O movimento Fora do Eixo, que até hoje jamais se mostrou atrelado a nenhuma espécie de status quo, se incorporou à luta defendendo o PLS 129 e promovendo um “twitaço” sob a hashtag #AloysioNunesContraOsArtistas, cerrando posições ao lado de Roberto Carlos e Emicida, Marta Suplicy e Paula Lavigne, os Racionais MC’s e o Exaltasamba.
É cedo para afobar conclusões, mas parece haver um clima de consenso no ar. Até algumas posições do Ecad foram contempladas no substitutivo proposto pelo senador Humberto Costa (PT-PE). A proposição, essencialmente, muda as regras de arrecadação dos direitos autorais, reduzindo a atual taxa administrativa cobrada pelo Ecad de 25% para 15% e garantindo que os autores recebam 85% do total arrecadado, além de conceder ao Ministério da Cultura (MinC) o poder de fiscalização sobre o escritório, com participação ativa dos compositores.
A TV Senado transmite ao vivo imagens de parlamentares misturados com artistas, inclusive em cenas de tietagem explícita e desavergonhada, num enredo que ainda não possui desenlace. Há quem suspeite que a Rede Globo esteja por trás de toda a articulação (o que a presença de Roberto Carlos atestaria) – FAROFAFÁ não acredita em explicações tão fáceis e retas. Infiltrada em cada fímbria da sociedade brasileira, a Rede Globo defende interesses anti-Ecad ao mesmo tempo que defende interesses pró-Ecad. É fato que o dia de brilho da MPB no Senado coincide com uma manifestação marcada por militantes anti-Globo em frente à sede da emissora no Rio de Janeiro, mas isso não pode sobrepor o caráter democratizador do PLS 129 sobre a caixa-preta ecadiana (ou pode?).
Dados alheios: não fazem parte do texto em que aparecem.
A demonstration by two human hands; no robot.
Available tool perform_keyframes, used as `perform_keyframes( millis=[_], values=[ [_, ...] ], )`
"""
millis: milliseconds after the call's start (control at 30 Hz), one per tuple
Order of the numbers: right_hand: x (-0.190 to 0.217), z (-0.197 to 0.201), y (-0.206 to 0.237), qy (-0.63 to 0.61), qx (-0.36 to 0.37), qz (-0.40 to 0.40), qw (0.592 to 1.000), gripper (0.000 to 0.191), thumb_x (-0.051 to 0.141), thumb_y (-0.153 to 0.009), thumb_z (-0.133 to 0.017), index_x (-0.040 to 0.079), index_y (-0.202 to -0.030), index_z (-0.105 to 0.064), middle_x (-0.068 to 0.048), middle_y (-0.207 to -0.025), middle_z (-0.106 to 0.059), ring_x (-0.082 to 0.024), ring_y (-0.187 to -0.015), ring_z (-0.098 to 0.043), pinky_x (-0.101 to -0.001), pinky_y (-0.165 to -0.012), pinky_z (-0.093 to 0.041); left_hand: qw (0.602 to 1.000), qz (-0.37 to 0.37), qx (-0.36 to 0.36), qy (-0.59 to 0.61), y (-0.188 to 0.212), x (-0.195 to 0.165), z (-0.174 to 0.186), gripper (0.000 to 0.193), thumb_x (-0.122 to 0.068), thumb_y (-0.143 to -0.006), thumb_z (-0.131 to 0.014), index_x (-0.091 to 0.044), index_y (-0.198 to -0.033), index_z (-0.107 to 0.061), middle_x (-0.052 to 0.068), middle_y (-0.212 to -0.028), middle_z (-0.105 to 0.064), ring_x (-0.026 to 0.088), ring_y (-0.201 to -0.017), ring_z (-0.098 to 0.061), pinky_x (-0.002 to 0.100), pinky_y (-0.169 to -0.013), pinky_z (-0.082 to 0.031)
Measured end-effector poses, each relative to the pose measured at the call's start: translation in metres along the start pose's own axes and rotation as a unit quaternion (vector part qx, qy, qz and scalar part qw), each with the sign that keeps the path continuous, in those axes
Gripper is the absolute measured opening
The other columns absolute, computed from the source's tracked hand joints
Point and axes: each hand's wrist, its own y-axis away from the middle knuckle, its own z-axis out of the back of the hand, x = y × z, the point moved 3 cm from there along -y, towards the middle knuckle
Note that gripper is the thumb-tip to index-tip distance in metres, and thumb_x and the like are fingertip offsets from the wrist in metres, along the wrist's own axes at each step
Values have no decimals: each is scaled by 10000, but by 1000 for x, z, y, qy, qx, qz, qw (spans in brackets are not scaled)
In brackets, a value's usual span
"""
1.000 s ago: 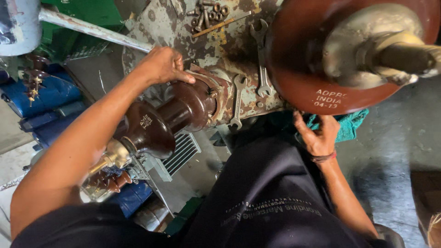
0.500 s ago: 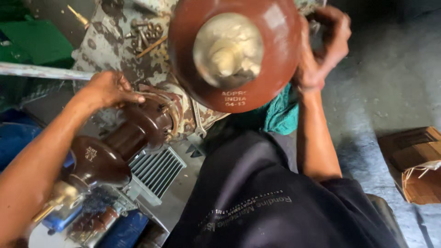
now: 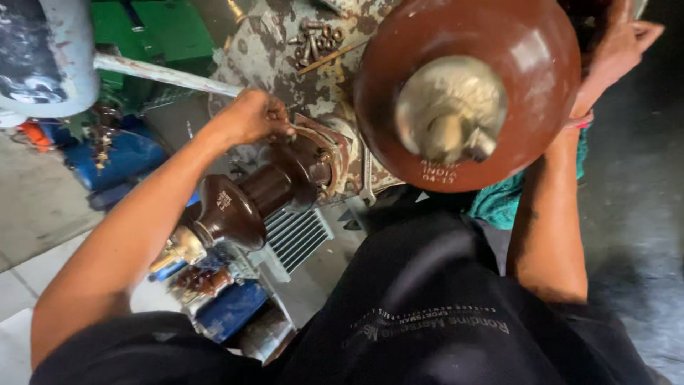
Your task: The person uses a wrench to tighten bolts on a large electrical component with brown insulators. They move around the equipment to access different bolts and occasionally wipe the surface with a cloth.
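My left hand (image 3: 253, 117) is closed at the rusty flange (image 3: 324, 160) where a small brown porcelain bushing (image 3: 242, 203) joins the worn grey tank top, fingertips pinched on the flange's upper edge. A large brown porcelain bushing (image 3: 499, 135) with a grey metal cap stands close under the camera. My right hand (image 3: 620, 43) lies against its far right rim. That hand is partly hidden behind the bushing, with a few fingers pointing away to the right.
A spanner (image 3: 367, 178) hangs beside the flange. Several loose bolts (image 3: 313, 39) lie on the tank top. A teal cloth (image 3: 499, 203) sits under my right forearm. Grey pipe (image 3: 164, 75), grey cylinder (image 3: 43, 57), cooling fins (image 3: 296, 235) and blue objects (image 3: 128, 160) lie left and below.
My right hand rose from the teal cloth to the large bushing's rim. My left hand stayed at the small bushing's flange. The view shifted, bringing the large bushing closer.
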Motion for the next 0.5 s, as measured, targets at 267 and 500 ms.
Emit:
perform_keyframes(
  millis=[267,500],
  values=[
    [-8,2,-1,63,5,27,998,336,201,-960,-874,20,-1119,-639,-187,-974,-646,-396,-909,-533,-480,-928,-400,981,173,83,18,3,-17,14,301,-315,-826,-852,-39,-792,-738,115,-698,-727,175,-571,-684,362,-562,-550],
    [-1,1,0,54,1,16,998,251,166,-942,-793,43,-1120,-665,-158,-1003,-658,-377,-980,-537,-483,-1020,-396,990,122,23,-70,1,-28,15,406,-348,-677,-945,-26,-753,-711,120,-691,-711,225,-643,-691,395,-634,-533]
  ],
)
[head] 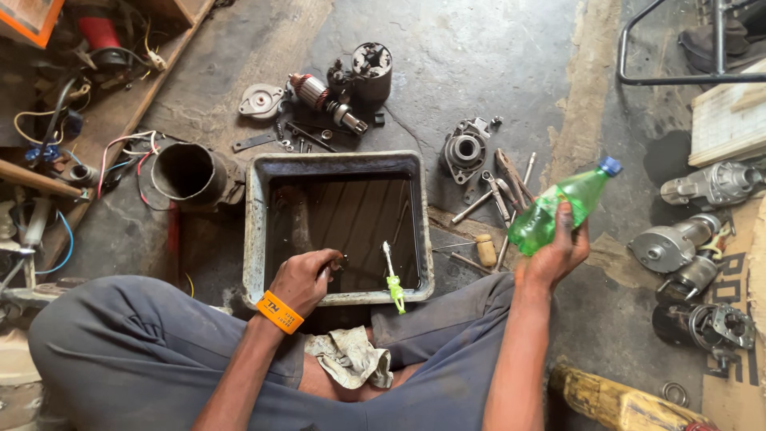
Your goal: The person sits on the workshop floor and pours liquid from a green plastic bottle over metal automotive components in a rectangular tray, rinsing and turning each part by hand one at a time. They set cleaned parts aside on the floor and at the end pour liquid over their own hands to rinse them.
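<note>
Small part: a dark metal piece (337, 262), pinched in the left hand over the near-left inside of the wash tray, at or just above the dark liquid; too small to tell its kind.
Left hand (306, 279): fingers (325, 259) curled shut on the small part; wrist with an orange band crosses the tray's near rim.
Wash tray (254, 231): grey, rectangular, on the concrete floor between the person's knees, holding dark liquid.
Brush (392, 275): white head, green handle, leaning on the near rim just right of the left hand; head in the tray, handle pointing toward the person; long axis roughly near to far.
Rag (349, 357): crumpled on the lap, below the tray.
Bottle (562, 205): green plastic, blue cap on, held outside the tray's right edge; long axis slanted, cap up and to the right, base down toward the tray.
Right hand (556, 251): fingers (565, 219) wrapped closed round the bottle's lower body.
Key relation: the small part lies left of the bottle, with the brush and the tray's right wall between; the left hand is on it, the right hand well apart.
Surroundings: a dark cylindrical housing (188, 172) left of the tray, an armature (327, 100) beyond it, spanners (499, 195) and starter motors (678, 243) to the right.
</note>
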### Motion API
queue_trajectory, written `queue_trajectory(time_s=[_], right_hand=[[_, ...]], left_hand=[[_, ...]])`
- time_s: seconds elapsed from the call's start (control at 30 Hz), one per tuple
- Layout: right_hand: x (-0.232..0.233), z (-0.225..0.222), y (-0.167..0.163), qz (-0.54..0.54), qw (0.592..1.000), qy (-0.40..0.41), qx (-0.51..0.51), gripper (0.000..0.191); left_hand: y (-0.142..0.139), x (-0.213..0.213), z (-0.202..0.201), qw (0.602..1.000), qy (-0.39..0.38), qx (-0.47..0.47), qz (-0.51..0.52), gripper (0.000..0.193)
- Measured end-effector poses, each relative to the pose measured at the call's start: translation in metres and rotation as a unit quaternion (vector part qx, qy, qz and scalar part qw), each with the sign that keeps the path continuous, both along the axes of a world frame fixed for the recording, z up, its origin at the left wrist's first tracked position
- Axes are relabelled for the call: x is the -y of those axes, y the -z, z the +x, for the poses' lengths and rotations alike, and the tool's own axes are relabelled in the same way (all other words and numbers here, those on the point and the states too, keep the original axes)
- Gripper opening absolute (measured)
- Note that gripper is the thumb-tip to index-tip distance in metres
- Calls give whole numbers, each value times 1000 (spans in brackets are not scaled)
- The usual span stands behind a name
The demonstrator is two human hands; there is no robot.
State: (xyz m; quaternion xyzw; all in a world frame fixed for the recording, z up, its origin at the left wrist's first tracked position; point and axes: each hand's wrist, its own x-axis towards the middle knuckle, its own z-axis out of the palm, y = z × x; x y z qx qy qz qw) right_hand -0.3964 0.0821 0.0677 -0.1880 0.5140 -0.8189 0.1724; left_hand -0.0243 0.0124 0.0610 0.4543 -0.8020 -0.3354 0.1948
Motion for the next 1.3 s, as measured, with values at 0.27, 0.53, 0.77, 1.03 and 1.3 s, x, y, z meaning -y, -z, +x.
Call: queue_trajectory(time_s=[0.27,0.53,0.77,1.03,1.3], right_hand=[[0,-6,12,-34,997,-4,71,45],[1,8,17,-43,994,-90,33,43],[-41,36,0,49,979,-190,48,53],[-108,61,0,385,867,-276,-156,69],[-93,95,-44,569,660,-283,-400,74]], left_hand=[[-1,-1,-6,1000,4,-19,-12,37],[2,-3,-7,1000,1,-27,-6,27],[1,-1,-10,999,-5,-35,41,25],[8,-1,-16,992,-45,-110,49,25],[26,18,-44,885,-192,-303,296,35]])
Mesmo ainda tão cedo, dá para ver pontas de céu azul atrás do nevoeiro. O direito autoral “brasileiro” é regido há décadas pelos interesses de multinacionais chamadas Universal, Sony, Warner, EMI – e Globo. A nata MPB, não sabemos ainda com que grau de apoio das camadas menos favorecidas dessa elite cultural, ensaia uma tomada de posição e de poder, uma reconquista de autonomia e soberania. Há muitas décadas remetemos bovinamente grande parte dos direitos autorais da música BRASILEIRA de Caymmis e Jobins para o exterior, como se isso fosse coisa natural. Não é.
A batalha está só começando, a ágora está recém-aberta. Vai ser bonita a festa, pá.